REQUIRED WORK
Find the lines below that contain the string "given". Copy each one.

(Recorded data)
######
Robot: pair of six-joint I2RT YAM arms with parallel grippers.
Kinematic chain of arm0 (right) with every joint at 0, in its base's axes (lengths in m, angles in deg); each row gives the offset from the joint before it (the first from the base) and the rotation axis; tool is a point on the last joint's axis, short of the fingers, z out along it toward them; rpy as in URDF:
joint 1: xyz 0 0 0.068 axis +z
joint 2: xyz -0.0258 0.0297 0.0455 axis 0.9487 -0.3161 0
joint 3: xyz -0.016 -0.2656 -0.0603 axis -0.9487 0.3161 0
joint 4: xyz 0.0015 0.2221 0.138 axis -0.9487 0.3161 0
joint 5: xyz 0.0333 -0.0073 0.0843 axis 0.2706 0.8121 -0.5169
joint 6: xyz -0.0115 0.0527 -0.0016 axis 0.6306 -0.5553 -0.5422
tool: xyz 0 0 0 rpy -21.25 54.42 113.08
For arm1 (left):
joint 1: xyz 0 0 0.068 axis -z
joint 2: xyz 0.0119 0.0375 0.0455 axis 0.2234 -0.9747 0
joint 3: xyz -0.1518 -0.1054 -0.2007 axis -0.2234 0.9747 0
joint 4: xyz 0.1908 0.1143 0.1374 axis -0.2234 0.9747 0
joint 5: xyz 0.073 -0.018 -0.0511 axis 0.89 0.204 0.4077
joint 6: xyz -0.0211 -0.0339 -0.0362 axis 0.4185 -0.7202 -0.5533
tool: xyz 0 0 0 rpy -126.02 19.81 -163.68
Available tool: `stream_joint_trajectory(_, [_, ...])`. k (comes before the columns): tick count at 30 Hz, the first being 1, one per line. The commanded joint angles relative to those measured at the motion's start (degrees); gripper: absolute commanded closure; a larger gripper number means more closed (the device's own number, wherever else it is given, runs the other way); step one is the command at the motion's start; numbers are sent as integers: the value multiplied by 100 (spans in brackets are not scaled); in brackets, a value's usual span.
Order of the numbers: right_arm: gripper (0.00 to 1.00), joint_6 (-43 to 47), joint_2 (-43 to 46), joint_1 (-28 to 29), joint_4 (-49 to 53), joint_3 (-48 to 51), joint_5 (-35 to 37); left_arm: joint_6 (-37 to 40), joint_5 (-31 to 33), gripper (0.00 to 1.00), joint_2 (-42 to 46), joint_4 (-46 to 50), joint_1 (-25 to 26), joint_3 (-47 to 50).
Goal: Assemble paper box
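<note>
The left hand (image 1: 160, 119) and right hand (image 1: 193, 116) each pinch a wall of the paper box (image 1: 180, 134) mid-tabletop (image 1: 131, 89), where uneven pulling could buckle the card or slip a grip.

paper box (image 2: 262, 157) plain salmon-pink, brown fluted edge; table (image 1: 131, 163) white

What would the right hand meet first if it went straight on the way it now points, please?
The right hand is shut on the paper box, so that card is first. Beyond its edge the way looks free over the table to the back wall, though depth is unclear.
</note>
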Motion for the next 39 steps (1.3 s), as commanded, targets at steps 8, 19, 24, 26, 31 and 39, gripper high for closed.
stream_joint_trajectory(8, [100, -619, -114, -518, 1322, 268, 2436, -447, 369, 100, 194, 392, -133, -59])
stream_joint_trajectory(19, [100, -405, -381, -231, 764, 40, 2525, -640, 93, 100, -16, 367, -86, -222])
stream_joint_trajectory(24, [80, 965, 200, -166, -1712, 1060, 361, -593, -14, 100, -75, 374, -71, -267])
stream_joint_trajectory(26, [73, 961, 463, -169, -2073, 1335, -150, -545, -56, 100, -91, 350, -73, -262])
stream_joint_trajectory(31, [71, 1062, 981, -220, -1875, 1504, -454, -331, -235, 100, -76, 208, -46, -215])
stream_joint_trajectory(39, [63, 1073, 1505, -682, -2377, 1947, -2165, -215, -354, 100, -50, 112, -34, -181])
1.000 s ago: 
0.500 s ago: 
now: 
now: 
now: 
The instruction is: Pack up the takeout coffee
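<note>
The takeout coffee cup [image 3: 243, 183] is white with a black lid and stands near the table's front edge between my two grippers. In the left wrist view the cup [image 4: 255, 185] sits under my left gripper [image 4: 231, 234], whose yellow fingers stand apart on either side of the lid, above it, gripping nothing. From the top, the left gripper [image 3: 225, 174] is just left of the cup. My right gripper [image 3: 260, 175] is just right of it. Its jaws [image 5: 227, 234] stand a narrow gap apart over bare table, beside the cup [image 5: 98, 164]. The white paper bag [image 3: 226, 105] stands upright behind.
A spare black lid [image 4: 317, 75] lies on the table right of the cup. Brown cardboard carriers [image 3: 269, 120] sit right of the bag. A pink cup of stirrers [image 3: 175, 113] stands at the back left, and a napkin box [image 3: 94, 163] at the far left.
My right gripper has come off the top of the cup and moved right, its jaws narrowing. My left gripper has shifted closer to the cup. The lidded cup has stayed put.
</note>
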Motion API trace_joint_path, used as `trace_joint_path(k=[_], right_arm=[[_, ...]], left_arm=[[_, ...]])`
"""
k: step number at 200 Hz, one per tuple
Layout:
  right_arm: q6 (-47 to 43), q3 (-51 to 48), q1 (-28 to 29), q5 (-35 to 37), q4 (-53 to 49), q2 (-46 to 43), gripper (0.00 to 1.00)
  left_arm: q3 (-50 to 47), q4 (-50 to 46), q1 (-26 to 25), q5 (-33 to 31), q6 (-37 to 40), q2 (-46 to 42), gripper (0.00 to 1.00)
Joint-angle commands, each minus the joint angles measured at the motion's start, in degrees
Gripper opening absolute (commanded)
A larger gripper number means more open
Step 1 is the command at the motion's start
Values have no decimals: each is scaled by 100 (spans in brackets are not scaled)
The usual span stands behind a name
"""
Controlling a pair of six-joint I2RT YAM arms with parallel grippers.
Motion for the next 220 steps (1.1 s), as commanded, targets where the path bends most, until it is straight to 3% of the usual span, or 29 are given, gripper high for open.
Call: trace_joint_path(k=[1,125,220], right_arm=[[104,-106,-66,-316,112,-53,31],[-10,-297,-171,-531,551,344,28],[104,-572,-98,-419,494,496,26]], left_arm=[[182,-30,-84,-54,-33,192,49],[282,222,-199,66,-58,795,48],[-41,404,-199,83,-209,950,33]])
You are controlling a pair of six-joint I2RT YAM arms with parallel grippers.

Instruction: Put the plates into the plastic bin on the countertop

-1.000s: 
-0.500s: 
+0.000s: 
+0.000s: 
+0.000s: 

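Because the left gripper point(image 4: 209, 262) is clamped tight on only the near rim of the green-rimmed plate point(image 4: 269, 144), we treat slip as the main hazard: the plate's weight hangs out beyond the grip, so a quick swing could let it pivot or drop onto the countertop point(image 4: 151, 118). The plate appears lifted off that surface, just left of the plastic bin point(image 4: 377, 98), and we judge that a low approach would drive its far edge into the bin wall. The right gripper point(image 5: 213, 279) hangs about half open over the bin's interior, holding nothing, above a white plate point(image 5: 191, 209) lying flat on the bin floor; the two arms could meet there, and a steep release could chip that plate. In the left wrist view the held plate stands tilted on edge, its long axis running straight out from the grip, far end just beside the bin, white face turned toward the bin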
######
RESPONSE TO THE EXERCISE
Available tool: `stream_joint_trajectory(_, [_, ...])`. k (comes before the columns): tick count at 30 Hz, the first being 1, one per line. The commanded joint angles relative to those measured at the motion's start (degrees); gripper: absolute commanded closure; a larger gripper number means more closed (the device's own number, wherever else it is given, runs the other way); step one is the command at the motion's start; numbers are sent as integers: the value multiplied by 100 (spans in brackets are not scaled); in brackets, a value's usual span.
Motion for the next 220 steps (1.1 s), as commanded, targets where the path bends most, until it is straight to 3% of the usual span, or 29 are given, gripper high for open.

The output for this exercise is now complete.